The following charts are [supported](../../plot-api/docs/plot-api/jetbrains.lets-plot.geom/index.html):

- Area chart: [`geom_area()`](../../plot-api/docs/plot-api/jetbrains.lets-plot.geom/geom_area/index.html)
- Bar chart: [`geom_bar()`](../../plot-api/docs/plot-api/jetbrains.lets-plot.geom/geom_bar/index.html)
- Boxplot chart: [`geom_boxplot()`](../../plot-api/docs/plot-api/jetbrains.lets-plot.geom/geom_boxplot/index.html)
- Contour chart: [`geom_contour(), geom_contourf()`](../../plot-api/docs/plot-api/jetbrains.lets-plot.geom/geom_contour/index.html)
- Density chart: [`geom_density()`](../../plot-api/docs/plot-api/jetbrains.lets-plot.geom/geom_density/index.html)
  and [`geom_density2d()`](../../plot-api/docs/plot-api/jetbrains.lets-plot.geom/geom_density2d/index.html)
- Error bar chart: [`geom_errorbar()`](../../plot-api/docs/plot-api/jetbrains.lets-plot.geom/geom_errorbar/index.html)
- Historgam: [`geom_histogram()`](../../plot-api/docs/plot-api/jetbrains.lets-plot.geom/geom_histogram/index.html)
- Line chart: [`geom_line()`](../../plot-api/docs/plot-api/jetbrains.lets-plot.geom/geom_line/index.html)
- Scatter chart: [`geom_point()`](../../plot-api/docs/plot-api/jetbrains.lets-plot.geom/geom_point/index.html)
- Polygon chart:  [`geom_polygon`](../../plot-api/docs/plot-api/jetbrains.lets-plot.geom/geom_polygon/index.html)
- Rectangle chart, Tile chart: [`geom_rect()`, `geom_tile()`](../../plot-api/docs/plot-api/jetbrains.lets-plot.geom/geom_rect/index.html)
- Image plot: [`geom_image()`](../../plot-api/docs/plot-api/jetbrains.lets-plot.geom/geom_image/index.html)

See the [geom reference](../../plot-api/docs/plot-api/jetbrains.lets-plot.geom/index.html) for more information about the supported
geometric methods, their arguments, and default values.

### Stat `stat`

Add `stat` as an argument to `layer` or `geom` methods to define data transformations:

`geom_point(stat=Stat.count())`

Supported transformations:

- `identity`:  leaves the data unchanged
- `count`:  calculates the number of points with same x-axis coordinate
- `bin`:  calculates the number of points with x-axis coordinate in the same level
- `boxplot`: calculate components of a box plot.
- `density`: perform a kernel density estimation

### Aesthetic mappings `mapping`
With mappings, you can define how variables in dataset are mapped to the visual elements of the chart.
Add the `{x=< >; y=< >; ...}` method to `geom`, where
- `x`: the dataframe column to map to the x axis. 
- `y`: the dataframe column to map to the y axis.
- `...`: other visual properties of the chart, such as color, shape, size, or position.
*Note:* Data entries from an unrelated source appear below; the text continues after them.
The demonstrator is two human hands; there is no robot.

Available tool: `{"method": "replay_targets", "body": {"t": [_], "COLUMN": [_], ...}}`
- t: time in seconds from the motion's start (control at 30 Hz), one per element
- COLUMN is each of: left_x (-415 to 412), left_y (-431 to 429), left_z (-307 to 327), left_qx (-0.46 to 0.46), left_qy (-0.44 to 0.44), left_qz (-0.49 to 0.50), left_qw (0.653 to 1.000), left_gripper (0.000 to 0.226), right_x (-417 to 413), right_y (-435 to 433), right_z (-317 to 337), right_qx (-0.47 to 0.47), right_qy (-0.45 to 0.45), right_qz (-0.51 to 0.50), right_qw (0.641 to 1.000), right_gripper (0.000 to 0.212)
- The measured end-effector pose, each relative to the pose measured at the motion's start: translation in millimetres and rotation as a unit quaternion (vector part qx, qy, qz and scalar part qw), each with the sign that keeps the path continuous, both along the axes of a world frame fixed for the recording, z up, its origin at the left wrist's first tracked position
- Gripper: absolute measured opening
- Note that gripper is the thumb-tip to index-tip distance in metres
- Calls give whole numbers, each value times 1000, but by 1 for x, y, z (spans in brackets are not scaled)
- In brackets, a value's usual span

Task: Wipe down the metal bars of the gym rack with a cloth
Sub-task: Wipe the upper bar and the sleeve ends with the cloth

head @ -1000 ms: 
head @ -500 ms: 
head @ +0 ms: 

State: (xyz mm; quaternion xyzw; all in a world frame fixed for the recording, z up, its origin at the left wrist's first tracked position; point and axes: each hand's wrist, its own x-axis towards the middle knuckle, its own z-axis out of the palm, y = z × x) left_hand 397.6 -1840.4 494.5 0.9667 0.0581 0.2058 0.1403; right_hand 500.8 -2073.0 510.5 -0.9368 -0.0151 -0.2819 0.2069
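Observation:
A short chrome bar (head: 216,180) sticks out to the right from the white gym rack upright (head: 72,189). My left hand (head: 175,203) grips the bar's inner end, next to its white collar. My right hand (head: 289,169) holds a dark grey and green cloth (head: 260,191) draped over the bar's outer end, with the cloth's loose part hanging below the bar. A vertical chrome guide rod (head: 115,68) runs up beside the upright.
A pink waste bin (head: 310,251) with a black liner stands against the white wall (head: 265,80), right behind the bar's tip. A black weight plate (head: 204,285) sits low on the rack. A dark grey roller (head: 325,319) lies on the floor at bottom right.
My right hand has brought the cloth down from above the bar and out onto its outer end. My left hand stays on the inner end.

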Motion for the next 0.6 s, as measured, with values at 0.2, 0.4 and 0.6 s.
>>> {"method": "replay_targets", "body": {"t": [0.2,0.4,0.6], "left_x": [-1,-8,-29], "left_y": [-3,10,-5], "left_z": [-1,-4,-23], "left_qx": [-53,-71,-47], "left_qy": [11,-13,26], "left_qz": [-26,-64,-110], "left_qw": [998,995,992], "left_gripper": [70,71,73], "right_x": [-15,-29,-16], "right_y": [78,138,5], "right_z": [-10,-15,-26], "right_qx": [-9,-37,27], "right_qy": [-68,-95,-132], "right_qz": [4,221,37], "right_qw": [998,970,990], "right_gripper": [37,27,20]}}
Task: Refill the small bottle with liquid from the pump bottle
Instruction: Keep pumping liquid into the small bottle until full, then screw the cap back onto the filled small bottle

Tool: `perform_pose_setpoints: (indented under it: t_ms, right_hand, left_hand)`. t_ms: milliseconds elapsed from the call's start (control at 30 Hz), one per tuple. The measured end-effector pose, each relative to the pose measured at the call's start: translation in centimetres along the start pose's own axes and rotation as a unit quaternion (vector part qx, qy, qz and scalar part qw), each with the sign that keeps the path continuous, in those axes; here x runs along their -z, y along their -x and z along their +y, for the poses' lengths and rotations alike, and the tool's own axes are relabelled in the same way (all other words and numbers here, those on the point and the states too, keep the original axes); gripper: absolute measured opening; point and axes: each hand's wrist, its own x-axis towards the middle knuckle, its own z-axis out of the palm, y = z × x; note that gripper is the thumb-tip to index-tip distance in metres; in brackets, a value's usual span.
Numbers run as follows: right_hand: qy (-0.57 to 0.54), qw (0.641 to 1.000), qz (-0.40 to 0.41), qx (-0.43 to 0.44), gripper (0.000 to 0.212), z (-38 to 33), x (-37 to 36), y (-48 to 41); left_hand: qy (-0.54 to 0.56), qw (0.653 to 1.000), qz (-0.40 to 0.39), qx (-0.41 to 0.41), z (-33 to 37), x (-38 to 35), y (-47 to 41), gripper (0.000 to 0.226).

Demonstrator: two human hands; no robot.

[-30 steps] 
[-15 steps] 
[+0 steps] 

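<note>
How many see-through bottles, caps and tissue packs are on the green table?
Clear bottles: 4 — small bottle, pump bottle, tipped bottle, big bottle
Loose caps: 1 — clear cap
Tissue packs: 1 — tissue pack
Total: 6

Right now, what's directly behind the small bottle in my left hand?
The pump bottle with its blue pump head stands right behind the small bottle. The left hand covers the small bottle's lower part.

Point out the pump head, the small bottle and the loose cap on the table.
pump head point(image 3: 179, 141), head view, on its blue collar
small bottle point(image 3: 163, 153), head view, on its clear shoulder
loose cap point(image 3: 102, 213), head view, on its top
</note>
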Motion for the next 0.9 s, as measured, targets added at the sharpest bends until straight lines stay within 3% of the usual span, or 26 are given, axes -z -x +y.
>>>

`geom_point(){x = "cty"; y = "hwy"; color="cyl"}`

### Position `position`

All layers have a position adjustment that resolves overlapping geoms. 
Override the default settings by using the `position` argument in the `geom` methods:

`geom_bar(position=position(PosKind.DODGE))`

Available adjustments:
- `dodge` (`position(PosKind.DODGE)`)
- `jitter` (`position(PosKind.JITTER)`)
- `jitterdodge` (`position(PosKind.JITTER_DODGE)`)
- `nudge` (`position(PosKind.NUDGE)`)

See the [position reference](../../plot-api/docs/plot-api/jetbrains.lets-plot.intern/-pos-kind) for more information about position adjustments.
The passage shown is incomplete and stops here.